Promising new strategy for cancer therapy
London, May 27 (ANI): A new research by scientists from the University of Chicago and Northwestern University Feinberg School of Medicine has suggested a promising new strategy for cancer therapy.
Every cell contains machinery for self-destruction, used to induce death when damaged or sick.
But according to the new study, a receptor thought to mediate cell suicide in normal cells may actually be responsible for the unrestrained growth of cancerous tumours.
Blocking the activity of this 'death receptor' can stop and even reverse the growth of tumours in human tissue culture and mice, the researchesr have found.
Cell self-destruction, known as apoptosis, helps the body eliminate unwanted cells.
Under normal circumstances, when the death receptor called CD95 is activated by specific proteins, the process of apoptosis is triggered.
This cell suicide is an important process for immune function and to prevent the formation of uncontrolled, cancerous cell growth.
Scientists have long speculated that the loss of 'death receptors' may be an early step in the formation of tumours.
However, many cancers continue to express high levels of CD95, even as the cells rapidly grow and proliferate.

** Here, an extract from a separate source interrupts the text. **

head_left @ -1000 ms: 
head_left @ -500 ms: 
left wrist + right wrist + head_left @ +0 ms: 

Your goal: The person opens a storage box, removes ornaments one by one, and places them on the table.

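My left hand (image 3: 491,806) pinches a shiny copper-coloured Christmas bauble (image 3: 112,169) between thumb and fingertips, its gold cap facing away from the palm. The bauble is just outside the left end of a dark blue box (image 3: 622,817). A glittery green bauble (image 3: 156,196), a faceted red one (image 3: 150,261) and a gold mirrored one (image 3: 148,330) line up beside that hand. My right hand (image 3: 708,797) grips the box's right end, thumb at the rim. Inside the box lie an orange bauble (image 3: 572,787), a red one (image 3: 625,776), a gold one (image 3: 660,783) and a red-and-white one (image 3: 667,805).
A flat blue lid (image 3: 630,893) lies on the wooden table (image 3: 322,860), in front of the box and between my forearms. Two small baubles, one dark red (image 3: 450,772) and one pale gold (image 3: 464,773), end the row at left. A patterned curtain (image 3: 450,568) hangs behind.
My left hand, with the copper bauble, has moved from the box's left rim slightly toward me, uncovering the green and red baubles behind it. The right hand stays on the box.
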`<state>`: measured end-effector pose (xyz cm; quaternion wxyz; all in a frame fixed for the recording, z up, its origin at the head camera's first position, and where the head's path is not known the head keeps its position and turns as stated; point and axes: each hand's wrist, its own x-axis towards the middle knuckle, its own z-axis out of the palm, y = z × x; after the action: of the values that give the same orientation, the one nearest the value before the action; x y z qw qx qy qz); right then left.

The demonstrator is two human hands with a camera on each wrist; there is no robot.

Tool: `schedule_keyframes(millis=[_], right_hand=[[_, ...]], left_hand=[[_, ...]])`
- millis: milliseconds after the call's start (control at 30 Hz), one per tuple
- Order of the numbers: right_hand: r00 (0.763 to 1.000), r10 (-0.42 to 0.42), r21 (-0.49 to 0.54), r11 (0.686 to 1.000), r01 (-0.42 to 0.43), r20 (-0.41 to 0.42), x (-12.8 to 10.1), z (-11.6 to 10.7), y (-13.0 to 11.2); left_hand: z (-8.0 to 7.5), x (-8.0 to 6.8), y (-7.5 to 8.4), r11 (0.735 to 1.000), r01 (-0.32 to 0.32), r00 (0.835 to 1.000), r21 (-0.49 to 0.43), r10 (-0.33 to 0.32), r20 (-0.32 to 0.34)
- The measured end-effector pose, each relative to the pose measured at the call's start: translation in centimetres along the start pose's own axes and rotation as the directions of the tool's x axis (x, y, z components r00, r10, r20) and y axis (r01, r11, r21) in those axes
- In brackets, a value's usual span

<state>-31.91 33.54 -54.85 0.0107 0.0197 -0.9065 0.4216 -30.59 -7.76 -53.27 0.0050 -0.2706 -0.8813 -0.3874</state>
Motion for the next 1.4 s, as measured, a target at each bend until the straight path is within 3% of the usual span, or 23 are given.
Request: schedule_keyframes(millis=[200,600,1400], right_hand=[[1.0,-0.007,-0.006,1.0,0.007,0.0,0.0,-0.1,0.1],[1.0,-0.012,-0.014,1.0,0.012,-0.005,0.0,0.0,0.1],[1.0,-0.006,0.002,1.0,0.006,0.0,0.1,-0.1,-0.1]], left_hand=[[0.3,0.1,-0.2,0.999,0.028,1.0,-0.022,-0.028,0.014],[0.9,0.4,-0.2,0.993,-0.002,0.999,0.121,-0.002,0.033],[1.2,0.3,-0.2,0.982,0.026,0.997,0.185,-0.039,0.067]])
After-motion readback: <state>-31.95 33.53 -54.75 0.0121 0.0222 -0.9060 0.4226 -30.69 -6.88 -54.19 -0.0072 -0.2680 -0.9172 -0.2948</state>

"These data raised the intriguing possibility that CD95 could actually promote the growth of tumours," said lead author Marcus Peter of Northwestern University.
The team studied the role of CD95 in tumours using several human cancer cell lines, liver cancer mouse models, and models of ovarian cancer.
Selectively deleting or reducing CD95 in these tumours dramatically slowed cell growth and, in some cases, actually killed the cells.
When researchers reduced the activator for CD95 in the cancer cell lines, the effect was even more dramatic. The tumours stopped growing; some of them even died.
Downstream targets of CD95 essential for cell growth, such as JNK, c-Fos and Egr1, also decreased their activity when the 'death receptor' was blocked.
Furthermore, treating cancer cells with JNK inhibitors caused cells to stop growing, the researchers discovered.
Further research will probe how and when the cells decide to switch the function of CD95 from 'death' to 'growth.' he study has been reported in the May 27, 2010, issue of the journal Nature. (ANI)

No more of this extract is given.